Phibes is, of course, played by Vincent Price. No one else could handle this role. Or this movie. There’s hardly any dialogue for the first ten minutes of the movie. Instead, there are long musical numbers of Phibes and his clockwork band playing old standards. In fact, Phibes doesn’t speak for the first 32 minutes of the movie. Anyone who asks questions like “Why?” and says things like “This movie makes no sense” will be dealt with accordingly.

After the first few murders, Inspector Trout gets on the case. He becomes Phibes’ main antagonist for this and the following film, trying to prove that all of these murders — the doctors and nurse who had been on the team of Dr. Vesalius (Joseph Cotten!) — are connected. Phibes then stays one step ahead of the police, murdering everyone with bees, snow, a unicorn statue, locusts and rats, sometimes even right next to where the cops have staked him out.

Dr. Phibes is assisted by the lovely Vulnavia. We’re never informed that she’s a robot, but in my opinion, she totally is. Both she and the doctor are the most fashion-forward of all revenge killers I’ve seen outside of Meiko Kaji and Christina Lindberg.

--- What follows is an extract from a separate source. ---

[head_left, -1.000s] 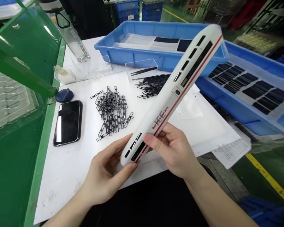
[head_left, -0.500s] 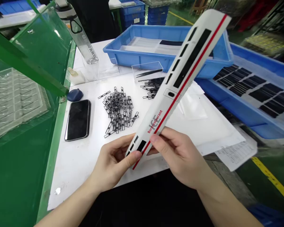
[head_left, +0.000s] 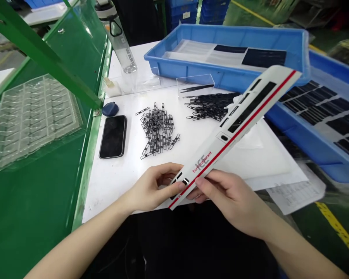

Writer William Goldstein wrote Vulnavia as another clockwork robot with a wind-up key in her neck. Fuest thought that Phibes demanded a more mobile assistant, so he made her human, yet one with a blank face and mechanical body movements. I still like to think that she’s a machine, particularly because she returns in the next film after her demise here. Also — Fuest rewrote nearly the entire script.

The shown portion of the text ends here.